═════ Dataset extract ═════

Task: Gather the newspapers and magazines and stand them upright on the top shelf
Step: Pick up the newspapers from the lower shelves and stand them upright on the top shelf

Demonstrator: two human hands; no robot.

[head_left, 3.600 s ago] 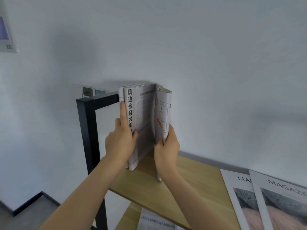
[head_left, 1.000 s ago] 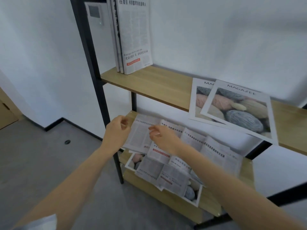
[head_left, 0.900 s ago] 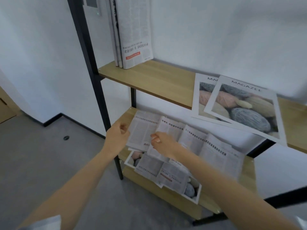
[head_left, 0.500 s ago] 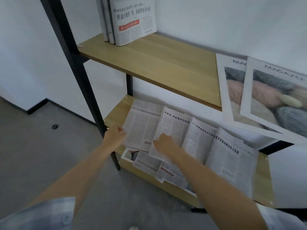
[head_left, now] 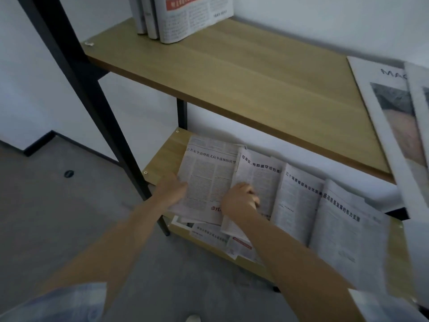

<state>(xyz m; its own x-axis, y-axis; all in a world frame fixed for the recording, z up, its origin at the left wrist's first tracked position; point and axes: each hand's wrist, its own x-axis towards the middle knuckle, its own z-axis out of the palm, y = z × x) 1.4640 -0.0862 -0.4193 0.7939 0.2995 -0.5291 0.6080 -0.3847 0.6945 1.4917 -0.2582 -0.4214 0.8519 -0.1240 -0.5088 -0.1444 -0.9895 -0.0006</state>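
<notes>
Item: newspapers, lower shelf, centre of frame. Several folded newspapers lie fanned and overlapping on the lower shelf (head_left: 162, 156).

Left hand (head_left: 170, 190): at the left edge of the leftmost newspaper (head_left: 206, 180), fingers tucked at or under the edge; whether it grips cannot be told.

Right hand (head_left: 239, 201): fingers curled on the second newspaper (head_left: 255, 180), apparently pinching its edge.

Already placed: standing newspapers (head_left: 181, 17), upper centre, upright on the top shelf (head_left: 255, 73).

Still flat: magazines (head_left: 394, 108), upper right, lying on the top shelf and overhanging its front edge.

Risk: the sheets overlap, so lifting one may drag its neighbours off the shelf front. Loose folded pages may splay or slip from a one-edge hold. The overhanging magazines could be knocked down when a raised paper passes them.

Change from the frame half a second earlier: the view is lower and closer, both hands sit further onto the papers, and the right hand's fingers are more tightly curled.
</notes>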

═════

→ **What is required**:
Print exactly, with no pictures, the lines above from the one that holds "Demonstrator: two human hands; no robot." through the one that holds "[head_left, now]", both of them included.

→ **Finished exercise**:
Demonstrator: two human hands; no robot.

[head_left, 3.600 s ago] 
[head_left, 1.000 s ago] 
[head_left, 0.900 s ago] 
[head_left, 0.500 s ago] 
[head_left, now] 

There is no additional output for this exercise.